When broad-based quarantines (business shutdowns, etc.) went into full effect in March, many bondholders began to worry about the impact they would have on companies and municipalities’ ability to pay back their loans and/or make interest payments.  The shutdowns of businesses across the country elevated fears of defaults, or worse, bankruptcies.  Whether these fears of nonpayment materialize is another question.  Some of the fears are justified while some may be overblown (more bark and little bite so to speak).

Tax Law Change

The 2017 Tax Cuts and Jobs Act had the effect of raising taxes on many people, especially high-income individuals in states with high state and local taxes (think New York and California).  The result was to drive many of these folks into the municipal bond market where they could earn income free of federal taxes.  As a result, many municipal bond funds grew over the past few years.  That was fine until the fears elevated.  That caused an unprecedented stampede out of bond mutual funds forcing bond fund managers to unload their holdings at any price.

The selling pressure was literally off the charts, unlike anything I’ve seen since possibly, the financial crisis in late 2008.  But even then, the bond declines such as what I saw in March took months to happen, not weeks.

Concluding Thoughts

I still believe despite what happened in the bond market back in March, bonds will continue to play a crucial role in providing prudent diversification benefits, including reducing volatility associated with the equity portion of portfolios and generating income.  The stampede out of the more economically sensitive areas of the bond market like corporate credit, floating rate, and high yield was understandable, but possibly overdone.  Bonds can be prone to panic selling just like stocks.  In numerous calls with our bond fund managers, many seem to see bargains as of this writing.

It is important to keep in mind that a lot of the monetary stimulus the Federal Reserve is providing right now is already stabilizing parts of the bond market.  This has been one of the reasons why they partially recovered over the past few weeks.  I’m not saying the bond market is out of the woods, since nobody knows how bad this economic crisis will be or how long it will last, but the Fed’s actions have restored some much needed confidence.  At the same time, as bond prices decline, yields go up, which means they produce more income.  The additional higher income they generate helps to offset some of their price declines.  Mutual funds are the ideal investment for this since most fund investors automatically reinvest this income to buy more shares.  This compounding effect is a powerful contributor to total returns over the long term.

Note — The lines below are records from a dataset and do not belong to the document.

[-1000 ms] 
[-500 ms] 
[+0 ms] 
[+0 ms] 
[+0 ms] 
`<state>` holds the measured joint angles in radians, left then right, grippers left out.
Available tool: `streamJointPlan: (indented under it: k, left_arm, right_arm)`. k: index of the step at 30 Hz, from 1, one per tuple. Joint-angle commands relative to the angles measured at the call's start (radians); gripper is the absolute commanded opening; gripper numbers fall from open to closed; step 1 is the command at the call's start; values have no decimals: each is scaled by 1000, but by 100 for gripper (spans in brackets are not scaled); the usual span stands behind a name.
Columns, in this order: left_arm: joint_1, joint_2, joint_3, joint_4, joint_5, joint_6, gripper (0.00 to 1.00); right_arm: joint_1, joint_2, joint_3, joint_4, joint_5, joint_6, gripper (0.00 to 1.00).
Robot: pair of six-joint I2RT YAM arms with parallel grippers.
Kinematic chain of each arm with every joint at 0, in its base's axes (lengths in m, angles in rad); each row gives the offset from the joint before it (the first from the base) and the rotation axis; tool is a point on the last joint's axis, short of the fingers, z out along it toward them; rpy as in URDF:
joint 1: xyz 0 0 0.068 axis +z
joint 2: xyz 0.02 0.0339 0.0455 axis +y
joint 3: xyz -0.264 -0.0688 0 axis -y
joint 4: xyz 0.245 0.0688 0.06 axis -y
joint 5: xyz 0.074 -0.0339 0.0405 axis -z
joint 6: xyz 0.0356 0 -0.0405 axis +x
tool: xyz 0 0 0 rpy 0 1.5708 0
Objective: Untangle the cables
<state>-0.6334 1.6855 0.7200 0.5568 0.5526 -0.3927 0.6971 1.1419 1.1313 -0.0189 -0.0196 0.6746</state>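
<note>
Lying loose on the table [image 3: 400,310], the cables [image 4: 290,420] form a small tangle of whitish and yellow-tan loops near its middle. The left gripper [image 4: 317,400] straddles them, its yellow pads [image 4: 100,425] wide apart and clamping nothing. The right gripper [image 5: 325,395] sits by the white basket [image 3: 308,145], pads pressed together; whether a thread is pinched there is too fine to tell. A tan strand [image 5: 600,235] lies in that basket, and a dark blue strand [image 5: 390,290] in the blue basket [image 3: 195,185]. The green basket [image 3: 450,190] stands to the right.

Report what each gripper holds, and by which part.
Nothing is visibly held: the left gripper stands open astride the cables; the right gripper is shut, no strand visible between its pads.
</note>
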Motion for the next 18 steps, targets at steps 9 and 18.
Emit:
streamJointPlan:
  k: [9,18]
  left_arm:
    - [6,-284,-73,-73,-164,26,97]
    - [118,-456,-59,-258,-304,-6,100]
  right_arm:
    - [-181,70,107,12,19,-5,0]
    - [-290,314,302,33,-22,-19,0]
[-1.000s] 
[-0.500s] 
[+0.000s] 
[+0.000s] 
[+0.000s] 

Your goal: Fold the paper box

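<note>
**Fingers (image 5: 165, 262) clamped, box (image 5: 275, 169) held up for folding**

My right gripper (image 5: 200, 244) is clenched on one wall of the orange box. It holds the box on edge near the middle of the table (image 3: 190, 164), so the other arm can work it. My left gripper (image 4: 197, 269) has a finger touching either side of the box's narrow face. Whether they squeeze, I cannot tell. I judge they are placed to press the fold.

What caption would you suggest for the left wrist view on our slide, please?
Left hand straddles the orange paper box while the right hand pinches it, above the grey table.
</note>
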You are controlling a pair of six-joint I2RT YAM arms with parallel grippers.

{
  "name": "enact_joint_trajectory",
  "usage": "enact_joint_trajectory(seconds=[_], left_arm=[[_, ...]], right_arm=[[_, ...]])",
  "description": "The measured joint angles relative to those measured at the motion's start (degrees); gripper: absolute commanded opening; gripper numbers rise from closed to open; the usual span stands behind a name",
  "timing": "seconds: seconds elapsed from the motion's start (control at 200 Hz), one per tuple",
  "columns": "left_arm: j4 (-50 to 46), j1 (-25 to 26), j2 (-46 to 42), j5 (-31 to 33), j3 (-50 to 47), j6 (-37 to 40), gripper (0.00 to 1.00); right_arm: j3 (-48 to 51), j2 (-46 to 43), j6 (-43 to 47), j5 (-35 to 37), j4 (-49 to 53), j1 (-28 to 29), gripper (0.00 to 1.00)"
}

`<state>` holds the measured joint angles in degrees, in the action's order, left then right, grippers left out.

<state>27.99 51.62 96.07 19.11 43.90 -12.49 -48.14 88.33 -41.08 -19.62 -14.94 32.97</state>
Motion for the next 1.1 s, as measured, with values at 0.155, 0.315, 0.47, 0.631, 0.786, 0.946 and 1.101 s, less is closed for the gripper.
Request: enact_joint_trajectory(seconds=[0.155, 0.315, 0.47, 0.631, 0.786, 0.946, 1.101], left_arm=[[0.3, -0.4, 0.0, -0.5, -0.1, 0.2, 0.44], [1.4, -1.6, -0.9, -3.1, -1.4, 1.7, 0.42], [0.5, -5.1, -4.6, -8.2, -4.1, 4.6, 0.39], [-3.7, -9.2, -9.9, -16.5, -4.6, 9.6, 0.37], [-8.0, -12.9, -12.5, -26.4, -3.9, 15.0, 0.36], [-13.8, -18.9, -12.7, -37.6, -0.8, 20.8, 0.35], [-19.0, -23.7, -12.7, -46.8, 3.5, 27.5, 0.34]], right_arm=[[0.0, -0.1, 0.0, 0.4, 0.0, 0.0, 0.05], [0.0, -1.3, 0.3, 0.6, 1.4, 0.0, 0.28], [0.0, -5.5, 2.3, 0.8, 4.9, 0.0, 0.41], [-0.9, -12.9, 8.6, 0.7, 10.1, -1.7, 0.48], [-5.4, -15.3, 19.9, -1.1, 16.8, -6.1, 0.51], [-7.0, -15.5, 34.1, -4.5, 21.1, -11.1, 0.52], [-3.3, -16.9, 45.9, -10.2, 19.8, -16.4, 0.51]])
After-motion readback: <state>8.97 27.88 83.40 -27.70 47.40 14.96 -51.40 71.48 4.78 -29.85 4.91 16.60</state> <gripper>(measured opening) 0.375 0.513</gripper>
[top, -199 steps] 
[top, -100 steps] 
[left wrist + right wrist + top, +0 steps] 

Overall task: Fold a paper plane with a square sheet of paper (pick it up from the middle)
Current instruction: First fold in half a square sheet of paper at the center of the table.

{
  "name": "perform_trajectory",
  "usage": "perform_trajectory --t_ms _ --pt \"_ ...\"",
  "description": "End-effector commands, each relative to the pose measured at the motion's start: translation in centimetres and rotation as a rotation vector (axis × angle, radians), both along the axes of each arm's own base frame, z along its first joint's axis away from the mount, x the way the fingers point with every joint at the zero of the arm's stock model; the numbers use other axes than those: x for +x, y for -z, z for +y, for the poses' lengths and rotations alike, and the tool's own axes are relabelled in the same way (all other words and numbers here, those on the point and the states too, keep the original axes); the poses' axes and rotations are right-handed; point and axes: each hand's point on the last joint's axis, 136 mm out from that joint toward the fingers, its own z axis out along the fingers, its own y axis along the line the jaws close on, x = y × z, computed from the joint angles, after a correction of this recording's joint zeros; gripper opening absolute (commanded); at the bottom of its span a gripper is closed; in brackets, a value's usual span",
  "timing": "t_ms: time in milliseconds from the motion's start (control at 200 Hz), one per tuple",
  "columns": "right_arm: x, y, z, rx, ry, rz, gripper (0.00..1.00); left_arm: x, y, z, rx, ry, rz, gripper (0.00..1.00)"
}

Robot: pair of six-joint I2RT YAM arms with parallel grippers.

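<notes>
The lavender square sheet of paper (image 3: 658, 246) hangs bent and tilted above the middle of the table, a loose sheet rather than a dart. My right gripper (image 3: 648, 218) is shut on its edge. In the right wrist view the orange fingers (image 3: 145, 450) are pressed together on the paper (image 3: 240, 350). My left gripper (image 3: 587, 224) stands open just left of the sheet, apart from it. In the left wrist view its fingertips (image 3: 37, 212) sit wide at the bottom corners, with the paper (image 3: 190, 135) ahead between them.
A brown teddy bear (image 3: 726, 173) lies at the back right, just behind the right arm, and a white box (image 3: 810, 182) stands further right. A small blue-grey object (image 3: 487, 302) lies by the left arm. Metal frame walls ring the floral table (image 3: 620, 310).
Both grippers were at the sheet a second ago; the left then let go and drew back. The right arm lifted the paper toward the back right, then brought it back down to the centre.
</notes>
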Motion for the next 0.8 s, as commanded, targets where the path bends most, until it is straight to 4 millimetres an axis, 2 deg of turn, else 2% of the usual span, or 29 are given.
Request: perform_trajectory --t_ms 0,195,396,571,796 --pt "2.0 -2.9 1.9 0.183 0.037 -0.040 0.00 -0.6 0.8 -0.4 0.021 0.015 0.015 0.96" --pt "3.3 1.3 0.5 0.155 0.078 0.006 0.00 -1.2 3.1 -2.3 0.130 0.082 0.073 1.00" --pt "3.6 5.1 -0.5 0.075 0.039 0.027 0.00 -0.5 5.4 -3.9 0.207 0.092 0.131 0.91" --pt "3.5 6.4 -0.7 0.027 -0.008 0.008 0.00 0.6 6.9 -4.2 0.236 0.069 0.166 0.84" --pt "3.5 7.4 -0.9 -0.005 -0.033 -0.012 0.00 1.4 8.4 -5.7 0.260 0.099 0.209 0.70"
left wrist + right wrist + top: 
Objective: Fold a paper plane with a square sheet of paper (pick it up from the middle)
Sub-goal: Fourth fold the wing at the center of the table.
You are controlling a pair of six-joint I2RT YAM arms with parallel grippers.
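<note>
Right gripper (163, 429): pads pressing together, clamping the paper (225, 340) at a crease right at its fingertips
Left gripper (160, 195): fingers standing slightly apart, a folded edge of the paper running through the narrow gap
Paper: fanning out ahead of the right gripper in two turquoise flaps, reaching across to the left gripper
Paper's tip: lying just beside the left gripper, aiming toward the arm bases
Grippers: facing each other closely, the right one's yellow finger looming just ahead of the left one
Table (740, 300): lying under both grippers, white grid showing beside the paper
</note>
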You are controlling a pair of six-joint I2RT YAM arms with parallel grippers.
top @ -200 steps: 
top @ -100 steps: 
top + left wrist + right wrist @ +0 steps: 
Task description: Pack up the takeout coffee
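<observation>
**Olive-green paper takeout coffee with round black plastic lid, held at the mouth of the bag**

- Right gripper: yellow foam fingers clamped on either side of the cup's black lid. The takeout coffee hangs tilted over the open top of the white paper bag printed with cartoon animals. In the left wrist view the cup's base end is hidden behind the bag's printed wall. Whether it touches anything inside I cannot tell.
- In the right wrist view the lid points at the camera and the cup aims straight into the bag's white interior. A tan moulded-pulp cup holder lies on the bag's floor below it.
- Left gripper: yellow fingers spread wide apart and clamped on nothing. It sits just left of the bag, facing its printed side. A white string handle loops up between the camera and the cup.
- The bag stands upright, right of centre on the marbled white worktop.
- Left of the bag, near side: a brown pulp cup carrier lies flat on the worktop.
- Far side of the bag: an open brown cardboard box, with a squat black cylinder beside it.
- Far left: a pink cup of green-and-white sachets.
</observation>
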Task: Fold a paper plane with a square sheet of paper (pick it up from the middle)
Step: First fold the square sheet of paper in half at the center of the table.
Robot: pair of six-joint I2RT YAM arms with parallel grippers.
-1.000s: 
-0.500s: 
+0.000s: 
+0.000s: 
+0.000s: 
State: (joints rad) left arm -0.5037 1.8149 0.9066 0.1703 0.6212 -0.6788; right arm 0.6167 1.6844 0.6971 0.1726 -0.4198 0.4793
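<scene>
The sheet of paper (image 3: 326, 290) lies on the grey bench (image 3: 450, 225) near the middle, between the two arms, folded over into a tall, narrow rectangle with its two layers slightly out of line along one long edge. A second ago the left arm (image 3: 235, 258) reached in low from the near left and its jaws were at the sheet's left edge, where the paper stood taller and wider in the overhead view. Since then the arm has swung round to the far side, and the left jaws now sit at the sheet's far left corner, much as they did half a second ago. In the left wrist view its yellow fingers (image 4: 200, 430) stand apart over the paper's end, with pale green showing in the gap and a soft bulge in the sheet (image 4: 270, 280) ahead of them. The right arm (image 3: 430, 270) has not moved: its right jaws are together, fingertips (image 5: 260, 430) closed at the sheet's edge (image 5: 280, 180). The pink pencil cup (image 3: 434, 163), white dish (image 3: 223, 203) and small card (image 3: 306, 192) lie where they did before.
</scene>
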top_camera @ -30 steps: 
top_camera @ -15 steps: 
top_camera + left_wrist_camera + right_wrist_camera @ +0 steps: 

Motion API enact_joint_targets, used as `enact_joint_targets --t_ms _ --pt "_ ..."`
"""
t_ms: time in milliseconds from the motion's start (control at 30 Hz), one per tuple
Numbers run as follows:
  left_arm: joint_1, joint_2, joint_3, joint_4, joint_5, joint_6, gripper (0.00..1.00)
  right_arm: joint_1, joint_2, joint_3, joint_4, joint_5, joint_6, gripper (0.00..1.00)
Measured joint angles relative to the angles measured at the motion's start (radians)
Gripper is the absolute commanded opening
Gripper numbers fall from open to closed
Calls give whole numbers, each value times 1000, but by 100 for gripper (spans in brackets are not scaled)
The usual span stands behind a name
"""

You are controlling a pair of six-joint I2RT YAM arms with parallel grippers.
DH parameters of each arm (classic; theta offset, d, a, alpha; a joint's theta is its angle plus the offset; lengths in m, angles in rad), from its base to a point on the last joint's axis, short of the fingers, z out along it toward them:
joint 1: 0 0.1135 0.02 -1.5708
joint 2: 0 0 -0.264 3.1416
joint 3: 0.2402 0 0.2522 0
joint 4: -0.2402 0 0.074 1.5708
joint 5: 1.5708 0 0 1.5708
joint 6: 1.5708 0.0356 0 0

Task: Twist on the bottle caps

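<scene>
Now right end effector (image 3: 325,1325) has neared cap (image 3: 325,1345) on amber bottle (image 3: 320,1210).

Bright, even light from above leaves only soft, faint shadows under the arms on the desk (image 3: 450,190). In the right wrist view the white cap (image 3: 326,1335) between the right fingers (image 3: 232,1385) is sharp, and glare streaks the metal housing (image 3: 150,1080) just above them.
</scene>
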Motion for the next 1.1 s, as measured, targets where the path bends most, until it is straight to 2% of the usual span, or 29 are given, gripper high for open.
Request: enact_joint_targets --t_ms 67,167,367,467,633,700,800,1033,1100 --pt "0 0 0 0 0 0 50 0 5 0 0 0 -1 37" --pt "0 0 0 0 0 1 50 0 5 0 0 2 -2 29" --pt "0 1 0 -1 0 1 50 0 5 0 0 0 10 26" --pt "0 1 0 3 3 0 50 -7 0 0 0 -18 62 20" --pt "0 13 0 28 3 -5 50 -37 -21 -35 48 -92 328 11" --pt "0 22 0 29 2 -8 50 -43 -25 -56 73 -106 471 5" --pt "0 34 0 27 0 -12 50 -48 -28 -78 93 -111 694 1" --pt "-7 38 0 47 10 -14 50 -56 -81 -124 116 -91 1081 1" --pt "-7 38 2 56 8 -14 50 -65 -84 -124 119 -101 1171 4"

The investors that ran to the safer areas of the bond market (Treasury Bonds, mortgages, etc.) will have to contend with possibly poor future bond returns due to current ultra-low interest rates and below average real-returns (net of inflation and taxes).  While the riskier areas of the bond market are more volatile, they may provide higher income and return.

In the end, I believe investors need to be more vigilant with their bond allocations in the coming years.  With interest rates falling back to the lows we saw during the global financial crisis, it is going to be more challenging for bonds to generate positive total returns.  Therefore, it may make sense to have exposure to a variety of bond types, including even some of the riskier areas of the bond market, to achieve your longer term investment objectives.